Archie se despierta completamente desorientado. Todavía está en el sótano. En la camilla. Pero algo ha cambiado. La camilla ha sido colocada contra la pared. El hedor a carne putrefacta ha desaparecido. Busca el cadáver. No está; el suelo de cemento está limpio. Sus vendas son nuevas. Las sábanas han sido cambiadas. Lo han bañado. La habitación huele a amoníaco. Busca en las dispersas imágenes de su mente algún recuerdo reciente.
—Has dormido durante dos días. —Gretchen aparece detrás de él. Se ha cambiado de ropa. Lleva pantalones negros y un jersey gris de cachemir, y su cabello rubio está limpio y cuidadosamente recogido en una brillante coleta.
Archie parpadea al verla, su mente todavía confusa.
—No entiendo —alcanza a decir débilmente.
—Has muerto —le explica Gretchen—. Pero he conseguido traerte de vuelta. Diez miligramos de Lidocaína. No estaba segura de que funcionara. —Le sonrió alegre—. Debes de tener un corazón muy fuerte.

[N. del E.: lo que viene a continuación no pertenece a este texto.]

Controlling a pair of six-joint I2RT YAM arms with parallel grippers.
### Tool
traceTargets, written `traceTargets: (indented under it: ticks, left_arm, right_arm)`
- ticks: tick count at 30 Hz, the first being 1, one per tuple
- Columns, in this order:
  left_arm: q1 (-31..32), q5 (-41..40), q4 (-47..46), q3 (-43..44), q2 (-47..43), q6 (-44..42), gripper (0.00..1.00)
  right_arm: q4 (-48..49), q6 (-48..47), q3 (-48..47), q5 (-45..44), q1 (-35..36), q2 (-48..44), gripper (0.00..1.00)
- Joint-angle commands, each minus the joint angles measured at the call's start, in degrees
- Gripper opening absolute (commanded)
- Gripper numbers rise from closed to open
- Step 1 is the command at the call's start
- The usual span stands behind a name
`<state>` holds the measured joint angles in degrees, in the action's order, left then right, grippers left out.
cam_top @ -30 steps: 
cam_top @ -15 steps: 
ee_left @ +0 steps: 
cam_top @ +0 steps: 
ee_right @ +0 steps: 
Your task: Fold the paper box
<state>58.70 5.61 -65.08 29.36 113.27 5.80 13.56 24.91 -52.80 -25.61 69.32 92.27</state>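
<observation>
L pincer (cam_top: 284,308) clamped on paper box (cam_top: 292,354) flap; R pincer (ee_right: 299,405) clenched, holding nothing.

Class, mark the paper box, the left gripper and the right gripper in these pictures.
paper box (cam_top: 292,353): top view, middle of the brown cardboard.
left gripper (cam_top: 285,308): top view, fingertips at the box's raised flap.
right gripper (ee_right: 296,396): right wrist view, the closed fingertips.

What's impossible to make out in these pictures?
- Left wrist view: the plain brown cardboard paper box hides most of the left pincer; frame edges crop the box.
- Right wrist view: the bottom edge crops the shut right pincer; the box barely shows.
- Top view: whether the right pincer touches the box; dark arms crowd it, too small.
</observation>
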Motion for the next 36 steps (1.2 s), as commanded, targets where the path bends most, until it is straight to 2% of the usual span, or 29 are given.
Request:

Él trató de asimilar aquella idea.
—¿Por qué?
—Porque todavía no hemos terminado.
—Yo sí estoy acabado —le dice con toda la autoridad que puede.
Gretchen lo mira levemente irritada.
—Tú no eliges, ¿entiendes? Yo tomo todas las decisiones. Soy la que está al mando. Todo lo que tienes que hacer es obedecerme. —Se acerca, colocando el rostro a escasos centímetros del suyo, con la cálida mano sobre su mejilla—. Es lo más sencillo del mundo —le dice, consolándole—. Has trabajado tanto durante tanto tiempo… Siempre dispuesto. Con toda esa responsabilidad. Siempre te buscaban para obtener respuestas. —Él puede sentir su aliento contra su boca, cosquilleándole en los labios. No la mira. Es demasiado difícil. Mira más allá de su rostro—. Ahora, todos creen que estás muerto, querido. Han transcurrido muchos días. Nunca mantengo vivo a nadie tanto tiempo. Henry lo sabe. Pensé que te gustaría. Nadie te necesita. —Ella le sonríe y lo besa en la frente—. Disfrútalo.
El siente el beso mientras ella va quitando la venda que cubre la herida producida por la extirpación del bazo. Llega a ver las suturas negras que mantenían su carne unida. Ella parece complacida.
—La hinchazón ha bajado, y también el color es más normal —comenta.